» What the task asks: Would you return the data below exactly as it stands, with every picture left out?

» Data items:

• • •

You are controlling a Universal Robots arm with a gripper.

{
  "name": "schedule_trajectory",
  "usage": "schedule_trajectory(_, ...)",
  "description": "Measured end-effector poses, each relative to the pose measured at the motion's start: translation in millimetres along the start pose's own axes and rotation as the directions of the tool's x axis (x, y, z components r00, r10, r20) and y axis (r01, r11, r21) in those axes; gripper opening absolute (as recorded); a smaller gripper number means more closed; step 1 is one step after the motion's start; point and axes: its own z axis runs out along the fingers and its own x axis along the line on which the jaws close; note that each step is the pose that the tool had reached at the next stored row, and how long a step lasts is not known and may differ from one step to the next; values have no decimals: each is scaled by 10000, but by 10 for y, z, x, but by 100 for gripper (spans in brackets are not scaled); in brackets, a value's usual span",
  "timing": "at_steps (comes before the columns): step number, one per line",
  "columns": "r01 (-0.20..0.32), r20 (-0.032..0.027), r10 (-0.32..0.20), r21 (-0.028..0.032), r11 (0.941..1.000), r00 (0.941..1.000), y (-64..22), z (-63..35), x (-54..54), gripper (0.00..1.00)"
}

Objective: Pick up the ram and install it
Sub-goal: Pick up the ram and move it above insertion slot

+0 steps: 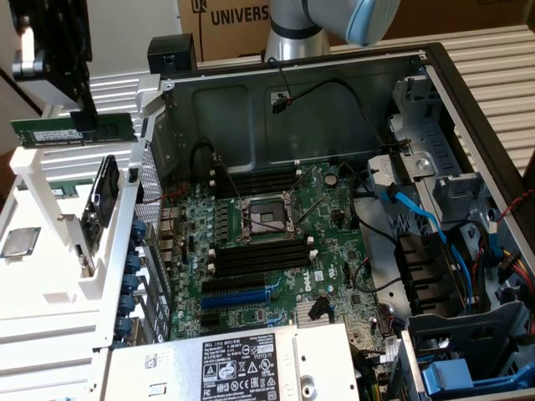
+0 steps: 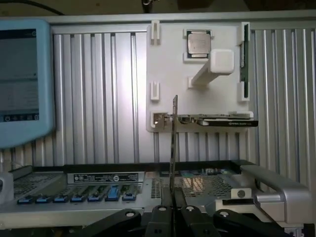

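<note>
High at the exterior view's left, above the white holder [image 1: 50,276], the ram [image 1: 75,131] hangs in the air, lying level with its long side across. It is a long, thin, flat board with a pale label on its face. In the wrist view it shows edge-on, as a narrow line [image 2: 174,148] that rises from between the fingers.

The gripper [image 1: 84,113] is clamped on the ram, near the middle of its upper long edge, with one finger on each flat face.

I judge the stick to be light and stiff, but easy to harm. A thin board does not like bending, and the free lower edge is better not touched. A grip on the flat faces near the middle looks right, because it keeps the stick balanced.

Well apart, inside the open computer case [image 1: 468,109], lie the motherboard [image 1: 334,251] and its long black memory slots [image 1: 259,259].
</note>
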Motion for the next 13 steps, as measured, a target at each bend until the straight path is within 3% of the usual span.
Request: schedule_trajectory(13, -3, -118, 3, 6, 10000, 9999, -590, -11, -28, 13)
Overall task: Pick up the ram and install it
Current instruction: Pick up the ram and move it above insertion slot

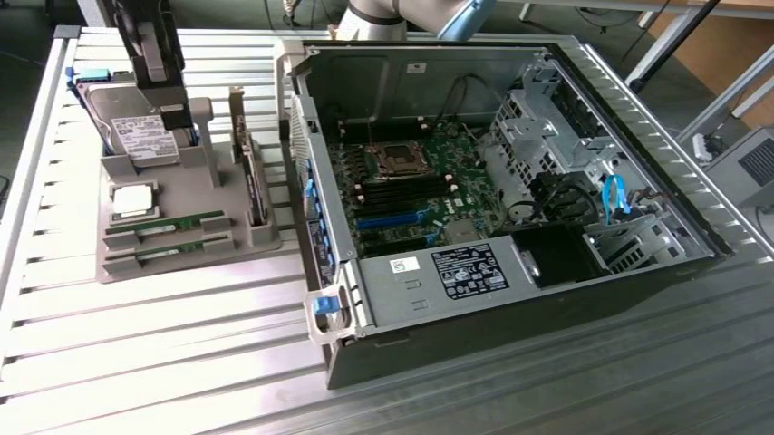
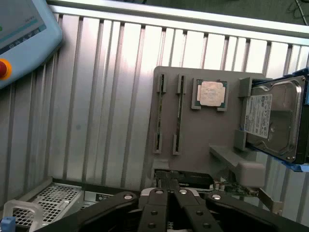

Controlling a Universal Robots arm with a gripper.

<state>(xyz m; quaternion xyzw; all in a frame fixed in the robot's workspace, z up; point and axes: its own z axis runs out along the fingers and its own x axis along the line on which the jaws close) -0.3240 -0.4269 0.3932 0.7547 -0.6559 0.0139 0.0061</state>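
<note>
- White labels are carried by the drive [image 1: 143, 136] [image 2: 270, 118] and by the power supply [image 1: 466, 269] inside the open case [image 1: 400, 68]. Their print cannot be read.
- The ram [image 1: 163, 225] [image 2: 178, 113] is stood on edge in a slot of the tray [image 1: 194, 195] [image 2: 203, 140], just beside the square chip [image 1: 130, 201] [image 2: 211, 93]. A second stick [image 1: 169, 249] [image 2: 161, 113] is slotted parallel to it.
- The ram's long axis runs across the exterior view, left to right.
- The ram is a thin green board, the tray is matte grey, and the bench [image 1: 145, 344] [image 2: 106, 96] is made of ribbed metal slats.
- The hand [image 1: 158, 82] [image 2: 169, 193] is held above the drive, apart from the ram. Its fingers are pressed together and nothing is gripped.
</note>
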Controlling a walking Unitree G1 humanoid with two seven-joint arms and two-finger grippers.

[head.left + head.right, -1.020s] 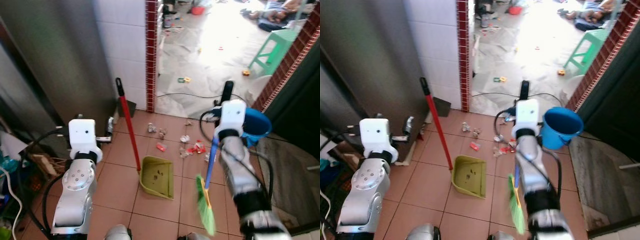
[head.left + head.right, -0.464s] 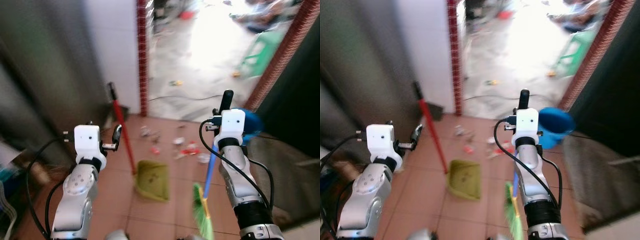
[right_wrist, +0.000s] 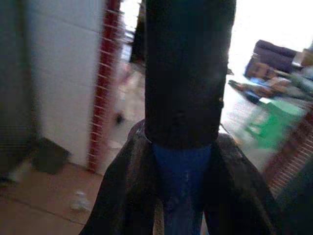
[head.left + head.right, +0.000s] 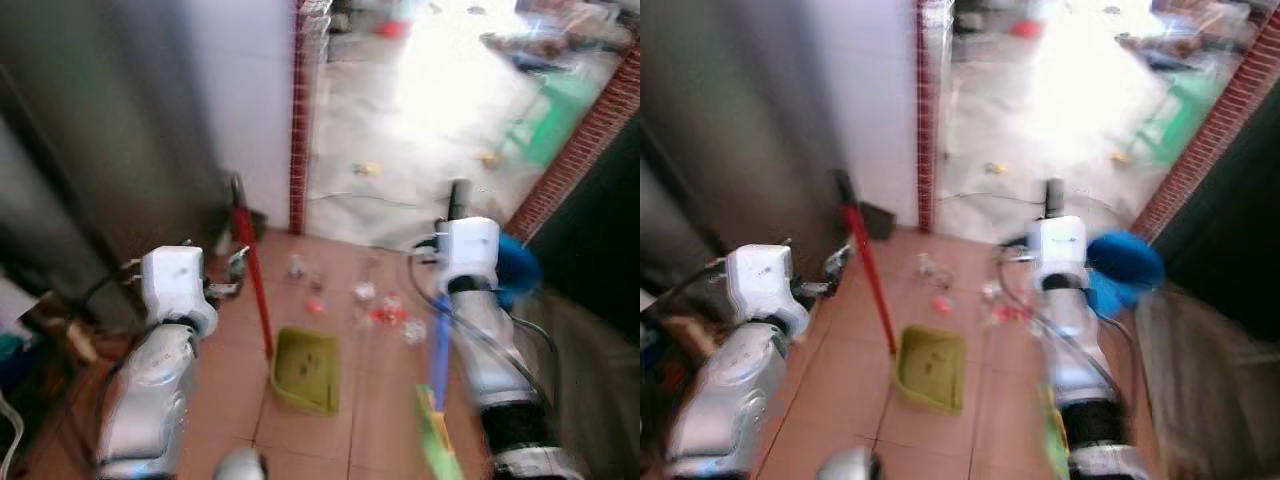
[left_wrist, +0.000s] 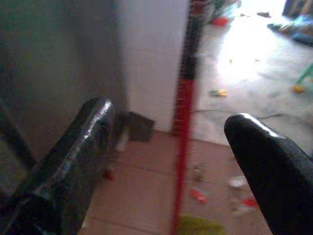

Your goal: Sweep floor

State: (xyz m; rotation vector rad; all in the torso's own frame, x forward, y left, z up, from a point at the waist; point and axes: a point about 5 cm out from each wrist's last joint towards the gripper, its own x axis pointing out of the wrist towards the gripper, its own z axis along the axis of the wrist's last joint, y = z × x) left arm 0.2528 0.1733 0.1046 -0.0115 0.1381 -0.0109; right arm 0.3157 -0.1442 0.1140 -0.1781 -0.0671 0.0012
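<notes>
A green dustpan lies on the brown tiles, and its red handle stands upright. My left gripper is open just beside that handle; in the left wrist view the red handle stands ahead between the two spread fingers. My right gripper is shut on a broom with a blue shaft, a black top grip and green bristles low near my body. In the right wrist view the fingers clamp the broom shaft. Scattered litter lies beyond the dustpan.
A blue bucket stands right of the broom. A red brick pillar and a white tiled wall are behind the dustpan, with a dark metal surface at left. Beyond the doorway are a bright littered floor and a green stool.
The whole picture has shifted and blurred, so the camera moved. My left gripper has come closer to the red dustpan handle. The broom remains in my right gripper.
</notes>
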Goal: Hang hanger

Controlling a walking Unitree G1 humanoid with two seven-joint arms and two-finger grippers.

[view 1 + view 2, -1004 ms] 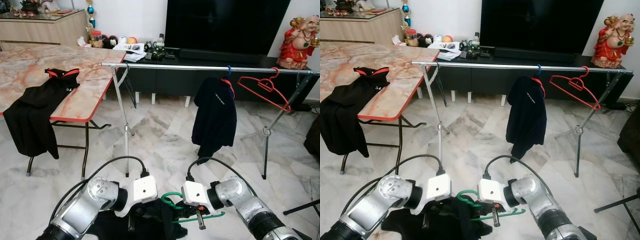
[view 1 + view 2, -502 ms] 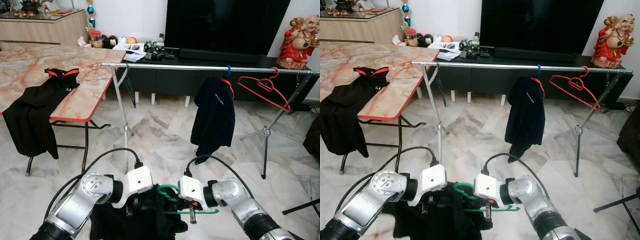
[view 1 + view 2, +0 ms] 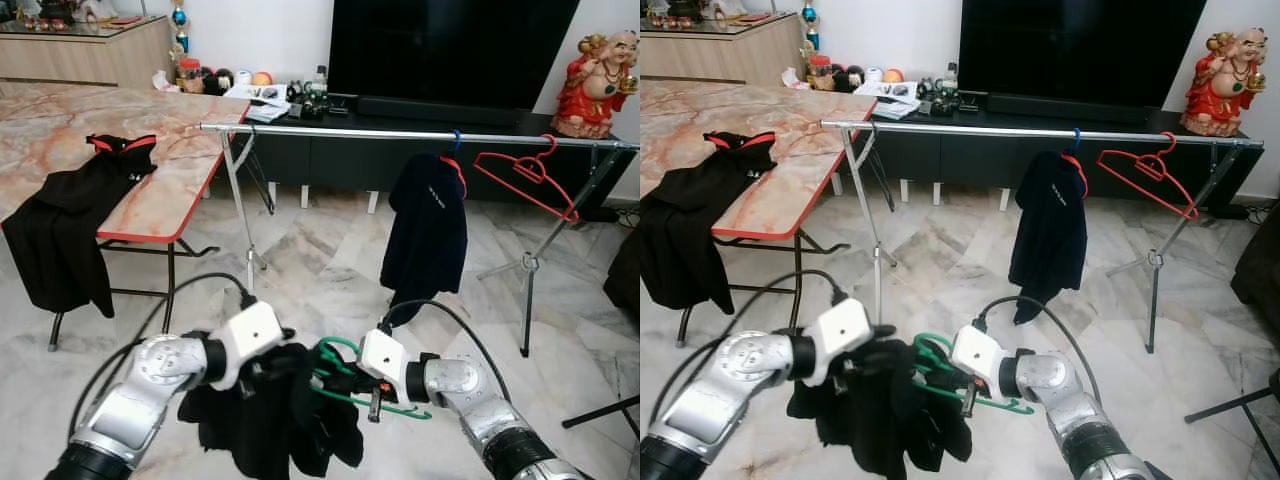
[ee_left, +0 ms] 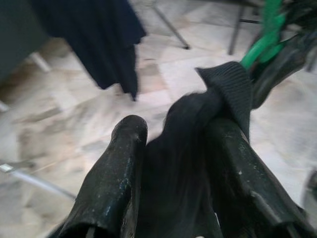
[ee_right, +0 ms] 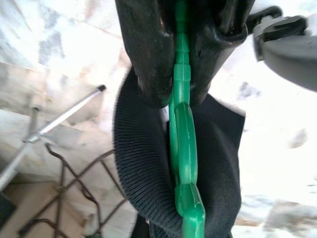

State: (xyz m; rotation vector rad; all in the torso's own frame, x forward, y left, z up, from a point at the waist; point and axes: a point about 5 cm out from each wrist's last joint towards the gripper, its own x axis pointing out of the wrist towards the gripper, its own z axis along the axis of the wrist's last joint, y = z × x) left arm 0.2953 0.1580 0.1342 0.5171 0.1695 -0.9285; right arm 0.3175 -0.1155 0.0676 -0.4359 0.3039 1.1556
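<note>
Green hanger (image 3: 352, 385): carried low, well short of the rail (image 3: 400, 133), pinched in right gripper (image 3: 372, 392) fingers. Black garment (image 3: 270, 415): draped on it, nipped by left gripper (image 3: 262, 372) fingers. Judged status: lift and hooking onto rail outstanding.

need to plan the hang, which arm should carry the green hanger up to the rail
Right, probably. The right gripper is shut on the green hanger, near its hook. The left gripper only pinches the black garment, and the rail has free space ahead between its left stand and the hung navy jacket.
</note>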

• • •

» Answer to this exercise:
You are controlling a Universal Robots arm with a gripper.

{
  "name": "schedule_trajectory",
  "usage": "schedule_trajectory(_, ...)",
  "description": "Measured end-effector poses, each relative to the pose measured at the motion's start: translation in millimetres along the start pose's own axes and rotation as the directions of the tool's x axis (x, y, z components r00, r10, r20) and y axis (r01, r11, r21) in those axes; gripper opening absolute (as recorded); a smaller gripper number means more closed; step 1 is one step after the motion's start; point and axes: its own z axis runs out along the fingers and its own x axis along the line on which the jaws close; note that each step is the pose that the tool had reached at the next stored row, and how long a step lasts is not known and may differ from one step to the next; values have no decimals: each is scaled by 10000, but by 10 for y, z, x, but by 100 for gripper (spans in brackets are not scaled); in brackets, a value's usual span",
  "timing": "at_steps (comes before the columns): step number, one per line",
  "columns": "r01 (-0.20..0.32), r20 (-0.032..0.027), r10 (-0.32..0.20), r21 (-0.028..0.032), r11 (0.941..1.000), r00 (0.941..1.000), y (-64..22), z (-63..35), x (-54..54), gripper (0.00..1.00)"
}

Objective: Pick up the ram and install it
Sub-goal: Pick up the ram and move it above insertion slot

+0 steps: 
+0 steps: 

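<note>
High at the exterior view's left, above the white holder [image 1: 50,276], the ram [image 1: 75,131] hangs in the air, lying level with its long side across. It is a long, thin, flat board with a pale label on its face. In the wrist view it shows edge-on, as a narrow line [image 2: 174,148] that rises from between the fingers.

The gripper [image 1: 84,113] is clamped on the ram, near the middle of its upper long edge, with one finger on each flat face.

I judge the stick to be light and stiff, but easy to harm. A thin board does not like bending, and the free lower edge is better not touched. A grip on the flat faces near the middle looks right, because it keeps the stick balanced.

Well apart, inside the open computer case [image 1: 468,109], lie the motherboard [image 1: 334,251] and its long black memory slots [image 1: 259,259].
</note>
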Motion for the next 13 steps, as measured, a target at each bend until the straight path is within 3% of the usual span.
Request: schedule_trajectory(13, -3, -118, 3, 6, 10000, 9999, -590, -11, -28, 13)
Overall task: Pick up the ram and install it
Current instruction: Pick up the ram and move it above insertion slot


Controlling a Universal Robots arm with a gripper.

<state>(xyz m; quaternion xyzw; all in a frame fixed in the robot's workspace, z up; point and axes: its own z axis runs out along the fingers and its own x axis along the line on which the jaws close) -0.3240 -0.4269 0.3932 0.7547 -0.6559 0.0139 0.0061</state>
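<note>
- White labels are carried by the drive [image 1: 143, 136] [image 2: 270, 118] and by the power supply [image 1: 466, 269] inside the open case [image 1: 400, 68]. Their print cannot be read.
- The ram [image 1: 163, 225] [image 2: 178, 113] is stood on edge in a slot of the tray [image 1: 194, 195] [image 2: 203, 140], just beside the square chip [image 1: 130, 201] [image 2: 211, 93]. A second stick [image 1: 169, 249] [image 2: 161, 113] is slotted parallel to it.
- The ram's long axis runs across the exterior view, left to right.
- The ram is a thin green board, the tray is matte grey, and the bench [image 1: 145, 344] [image 2: 106, 96] is made of ribbed metal slats.
- The hand [image 1: 158, 82] [image 2: 169, 193] is held above the drive, apart from the ram. Its fingers are pressed together and nothing is gripped.
</note>
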Controlling a walking Unitree G1 humanoid with two seven-joint arms and two-finger grippers.

[head.left + head.right, -1.020s] 
[head.left + head.right, -0.464s] 
[right_wrist, +0.000s] 
[head.left + head.right, +0.000s] 
[left_wrist, +0.000s] 

Your goal: Sweep floor

State: (xyz m; rotation vector rad; all in the torso's own frame, x forward, y left, z up, from a point at the waist; point and axes: a point about 5 cm out from each wrist's last joint towards the gripper, its own x axis pointing out of the wrist towards the gripper, its own z axis along the axis of the wrist's last joint, y = z × x) left arm 0.2528 0.1733 0.1046 -0.0115 0.1381 -0.0109; right arm 0.3157 -0.1442 0.1140 -0.1781 -0.0671 0.0012
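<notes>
A green dustpan lies on the brown tiles, and its red handle stands upright. My left gripper is open just beside that handle; in the left wrist view the red handle stands ahead between the two spread fingers. My right gripper is shut on a broom with a blue shaft, a black top grip and green bristles low near my body. In the right wrist view the fingers clamp the broom shaft. Scattered litter lies beyond the dustpan.
A blue bucket stands right of the broom. A red brick pillar and a white tiled wall are behind the dustpan, with a dark metal surface at left. Beyond the doorway are a bright littered floor and a green stool.
The whole picture has shifted and blurred, so the camera moved. My left gripper has come closer to the red dustpan handle. The broom remains in my right gripper.
</notes>
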Goal: Hang hanger

Controlling a walking Unitree G1 humanoid with two seven-joint arms and two-finger grippers.

[view 1 + view 2, -1004 ms] 
[view 1 + view 2, -502 ms] 
[view 1 + view 2, +0 ms] 
[ee_left, +0 ms] 
[ee_right, +0 ms] 

State: (xyz m; rotation vector rad; all in the torso's own frame, x forward, y left, z up, from a point at the waist; point and axes: a point about 5 cm out from each wrist's last joint towards the gripper, its own x axis pointing out of the wrist towards the gripper, its own z axis along the axis of the wrist's last joint, y = z × x) left arm 0.2953 0.1580 0.1342 0.5171 0.1695 -0.9285; right arm 0.3175 -0.1155 0.0676 -0.4359 0.3039 1.1556
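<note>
Green hanger (image 3: 352, 385): carried low, well short of the rail (image 3: 400, 133), pinched in right gripper (image 3: 372, 392) fingers. Black garment (image 3: 270, 415): draped on it, nipped by left gripper (image 3: 262, 372) fingers. Judged status: lift and hooking onto rail outstanding.

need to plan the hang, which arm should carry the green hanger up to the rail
Right, probably. The right gripper is shut on the green hanger, near its hook. The left gripper only pinches the black garment, and the rail has free space ahead between its left stand and the hung navy jacket.
</note>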

The exercise is done now.